[Guide] How to Modify a Polaris (Radeon RX Series) GPU

ket · May 23, 2020, 4:16am

elisw:

Ok. I did all the homework (up to the intermediate tuning) and managed fairly decent results. The "new" Hynix, although rated at lower frequency do go well with some OC (and do not suffer from the crp upper memory strap the "old" do). 2150 MHz for the vram seems stable (keep in mind the starting point is 1750, not 2000).
Unfortunately you have to select the Hynix timings (Memory timing level2) in wattman, if you leave it in Automatic it selects the crppy Elpida timings although GPU-Z recognise the chips as Hynix.
standard frequency Hynix timings:

with some OC:

now it’s time to work a bit on the timings, methinks…
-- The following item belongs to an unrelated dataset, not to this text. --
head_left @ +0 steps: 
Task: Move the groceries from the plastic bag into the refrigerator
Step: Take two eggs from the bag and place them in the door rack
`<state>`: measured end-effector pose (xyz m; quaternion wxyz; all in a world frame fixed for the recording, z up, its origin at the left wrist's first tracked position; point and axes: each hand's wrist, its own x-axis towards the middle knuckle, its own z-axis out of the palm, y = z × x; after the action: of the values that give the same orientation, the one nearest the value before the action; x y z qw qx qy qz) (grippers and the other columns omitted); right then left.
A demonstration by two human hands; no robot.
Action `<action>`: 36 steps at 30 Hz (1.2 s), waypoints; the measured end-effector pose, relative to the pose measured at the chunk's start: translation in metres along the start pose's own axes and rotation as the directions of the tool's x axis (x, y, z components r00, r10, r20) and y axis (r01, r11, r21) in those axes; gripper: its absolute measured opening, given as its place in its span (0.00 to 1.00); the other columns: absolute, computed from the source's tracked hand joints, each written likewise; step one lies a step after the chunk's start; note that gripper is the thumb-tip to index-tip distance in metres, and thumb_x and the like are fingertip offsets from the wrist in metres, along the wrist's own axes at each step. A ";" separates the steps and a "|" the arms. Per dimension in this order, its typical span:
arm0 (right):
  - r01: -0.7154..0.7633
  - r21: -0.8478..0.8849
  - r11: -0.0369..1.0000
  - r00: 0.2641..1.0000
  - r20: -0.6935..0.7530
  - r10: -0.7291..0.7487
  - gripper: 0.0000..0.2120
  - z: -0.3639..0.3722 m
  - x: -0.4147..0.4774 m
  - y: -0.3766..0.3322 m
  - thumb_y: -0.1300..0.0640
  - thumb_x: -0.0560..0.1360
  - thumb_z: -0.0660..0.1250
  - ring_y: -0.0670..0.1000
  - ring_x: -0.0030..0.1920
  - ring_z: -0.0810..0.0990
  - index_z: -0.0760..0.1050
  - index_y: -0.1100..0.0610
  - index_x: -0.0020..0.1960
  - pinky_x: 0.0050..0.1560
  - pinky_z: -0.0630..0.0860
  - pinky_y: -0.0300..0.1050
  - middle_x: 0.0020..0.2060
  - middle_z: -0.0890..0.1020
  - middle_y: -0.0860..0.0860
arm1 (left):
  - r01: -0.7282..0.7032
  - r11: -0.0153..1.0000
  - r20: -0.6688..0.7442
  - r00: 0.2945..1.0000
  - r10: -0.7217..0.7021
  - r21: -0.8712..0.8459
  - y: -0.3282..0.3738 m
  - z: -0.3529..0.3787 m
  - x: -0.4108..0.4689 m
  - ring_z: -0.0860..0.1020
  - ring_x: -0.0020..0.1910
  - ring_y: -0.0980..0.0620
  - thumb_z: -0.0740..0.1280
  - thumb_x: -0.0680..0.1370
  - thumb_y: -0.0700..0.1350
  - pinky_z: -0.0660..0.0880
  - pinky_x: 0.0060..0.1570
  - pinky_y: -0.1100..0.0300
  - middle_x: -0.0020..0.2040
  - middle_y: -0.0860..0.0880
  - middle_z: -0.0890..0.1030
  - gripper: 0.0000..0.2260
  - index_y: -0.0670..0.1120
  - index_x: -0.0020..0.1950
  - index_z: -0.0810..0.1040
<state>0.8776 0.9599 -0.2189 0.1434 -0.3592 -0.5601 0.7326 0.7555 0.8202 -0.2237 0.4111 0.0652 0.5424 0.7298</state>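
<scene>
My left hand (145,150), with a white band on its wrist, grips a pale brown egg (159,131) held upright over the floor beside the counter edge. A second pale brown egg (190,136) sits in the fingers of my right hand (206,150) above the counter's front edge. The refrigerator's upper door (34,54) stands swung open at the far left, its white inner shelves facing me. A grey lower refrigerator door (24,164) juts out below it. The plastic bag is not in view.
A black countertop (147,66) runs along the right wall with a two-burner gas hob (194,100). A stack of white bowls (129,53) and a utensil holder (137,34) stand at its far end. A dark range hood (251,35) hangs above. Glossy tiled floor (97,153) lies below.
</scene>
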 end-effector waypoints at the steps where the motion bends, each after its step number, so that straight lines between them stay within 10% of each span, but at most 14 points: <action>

what is really important is to unleash some current (power limit +30%) as 112A for TDC is a problem, even at stock settings (I use Superposition as testing benchmark: without the extra current, GPU frequency is not consistent through the test).
On the other hand it is possible to perform some undervolting (up to 50 mV reduction).
I do not understand the reason behind it, but if I lower ALL the values in wattman by 50mV I get different power results compared to using Afterburner with -50mV (about 160W with Wattman, 135W with Afterburner) while retaining the same OC performance at 1.43GHz.
Fan profile obviously needs some tweaking to keep tempeatures at bay.
@ket:
I edited all the straps from 900 upwards (I didn’t like to have more relaxed timings at lower frequencies), using your strap and the existing lower straps as guides.
the 2k (last) one turned out like this:
7770000000000000228E9D0073EE8D53B06914153ECF560C004E26017E0514206A8900A0020031201C143F48C5324C1A
opinions?
It is a tiny bit more relaxed than yours but I wanted it to blend in with the existing ones. In case things turn pear shaped, I will take the safer 9-9-9-9 route

@elisw memory is detected at boot when the card poweres on with the rest of the system you shouldn’t be needing to touch anything to do with the timings in wattman, wattman is also a buggy POS I’d basically ignore anything it tells you, use it to set your power limit and disable zero RPM, then never bother with it. Sometimes the driver nerfs and confuses itself when you apply a lot of BIOS level changes and/or try too many different memory timing straps so a clean uninstall from safe mode using Display Driver Uninstaller might be in order. To reach 2150MHz the card you have might well be fitted with 8gbps ICs as thats extremely high for 7gbps rated modules. As for your timings, they are ok but probably quite a lot of wiggle room for improvement, all of the sequential ras timings are rather loose, TR2W is a little loose too, TRP_RDA and ACTRD are on the loose side as well, you’re on the right track though.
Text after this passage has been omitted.